▶ **Saved data entries**
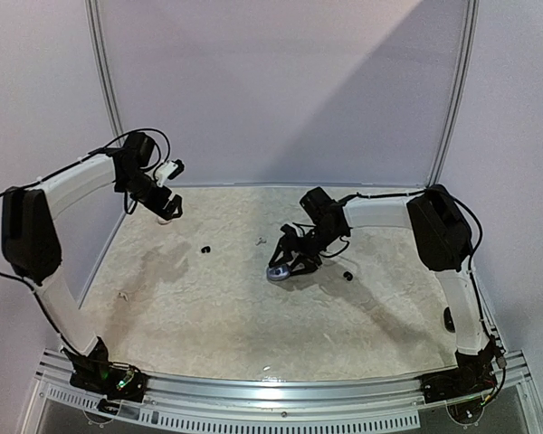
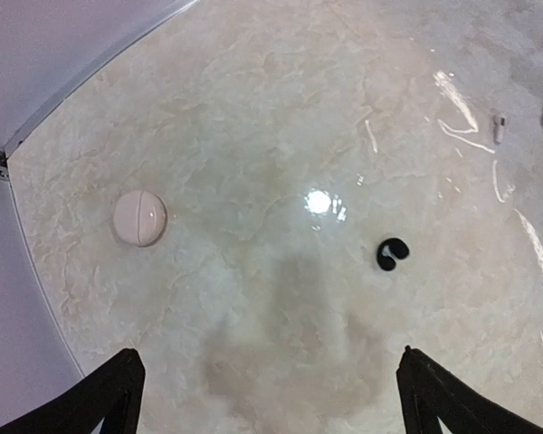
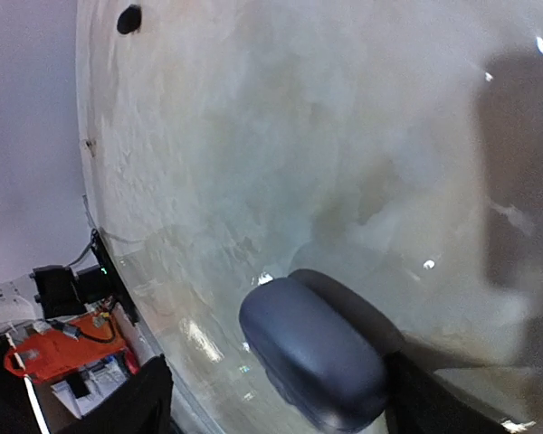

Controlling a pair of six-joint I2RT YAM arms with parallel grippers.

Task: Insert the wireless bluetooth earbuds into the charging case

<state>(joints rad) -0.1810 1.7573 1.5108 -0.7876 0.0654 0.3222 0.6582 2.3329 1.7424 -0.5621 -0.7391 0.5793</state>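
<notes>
The right gripper is down at the middle of the pale marbled table. Its jaws are parted around a dark grey-blue charging case. In the right wrist view the case lies shut on the surface between the fingers, with a clear gap to one finger, so it is not clamped. The left gripper hangs above the table's far left part with its jaws spread wide and nothing between them.

One black earbud lies loose on the table, ahead of the left gripper and well apart from the grey-blue case. A second black earbud lies near that case, on its right. A round white case sits shut near the table's left edge. A small whitish piece lies farther off, too small to make out.
</notes>
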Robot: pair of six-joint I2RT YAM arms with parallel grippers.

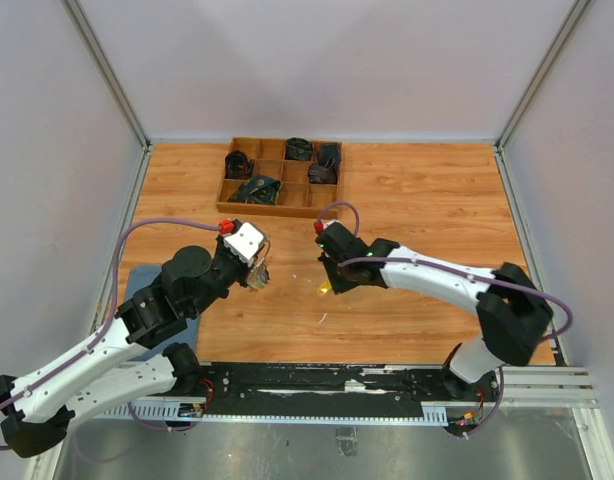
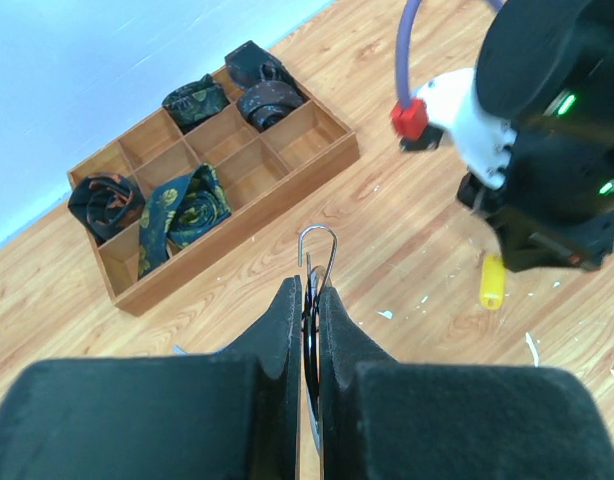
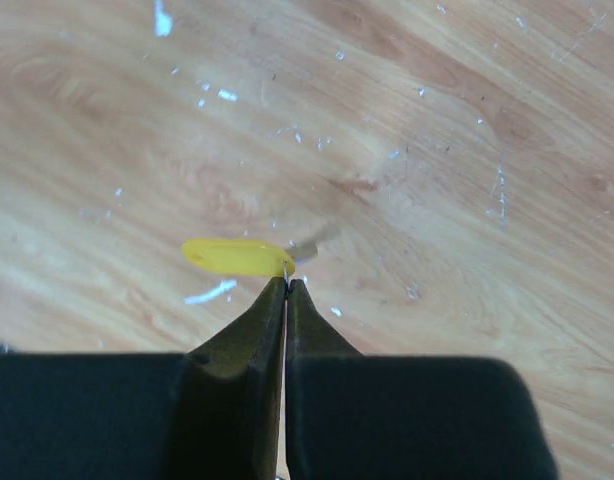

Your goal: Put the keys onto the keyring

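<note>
My left gripper (image 1: 257,268) is shut on the keyring (image 2: 318,247). The thin silver wire loop sticks out past the fingertips (image 2: 287,300), held above the wooden table. My right gripper (image 1: 332,282) is shut on the yellow key (image 3: 237,256), pinching it at the edge of its head. The yellow head juts left of the fingertips, and the silver blade (image 3: 313,242) is blurred behind them. The key also shows in the left wrist view (image 2: 492,282), under the right gripper and low over the table. The two grippers face each other a short gap apart. Green and blue keys cannot be made out.
A wooden compartment tray (image 1: 282,212) with several rolled dark patterned ties stands at the back centre; it also shows in the left wrist view (image 2: 242,232). A grey-blue sheet (image 1: 145,282) lies at the left under my left arm. White flecks dot the table.
</note>
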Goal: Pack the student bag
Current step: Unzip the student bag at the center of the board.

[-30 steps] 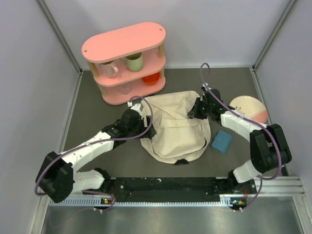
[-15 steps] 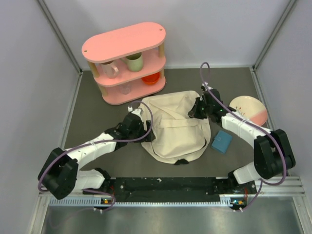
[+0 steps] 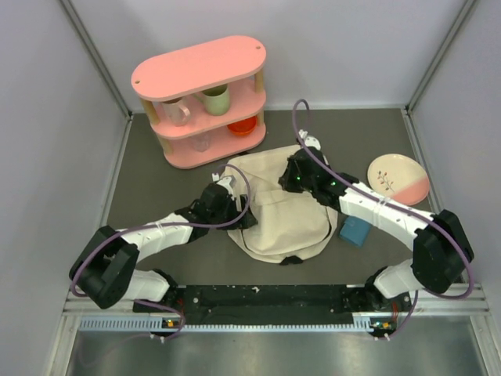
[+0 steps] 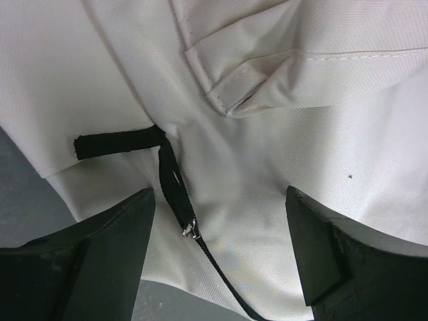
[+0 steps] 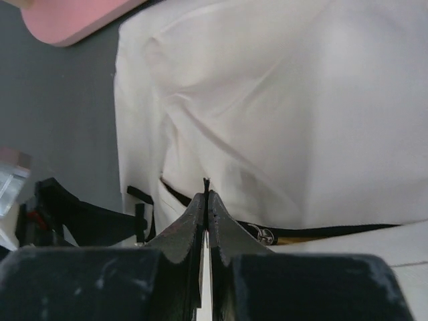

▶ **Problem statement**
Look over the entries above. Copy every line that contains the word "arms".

▶ **Output for this task**
Controlling a pair of six-joint I2RT YAM arms with parallel grippers.
Robot: pair of six-joint I2RT YAM arms with parallel grippers.

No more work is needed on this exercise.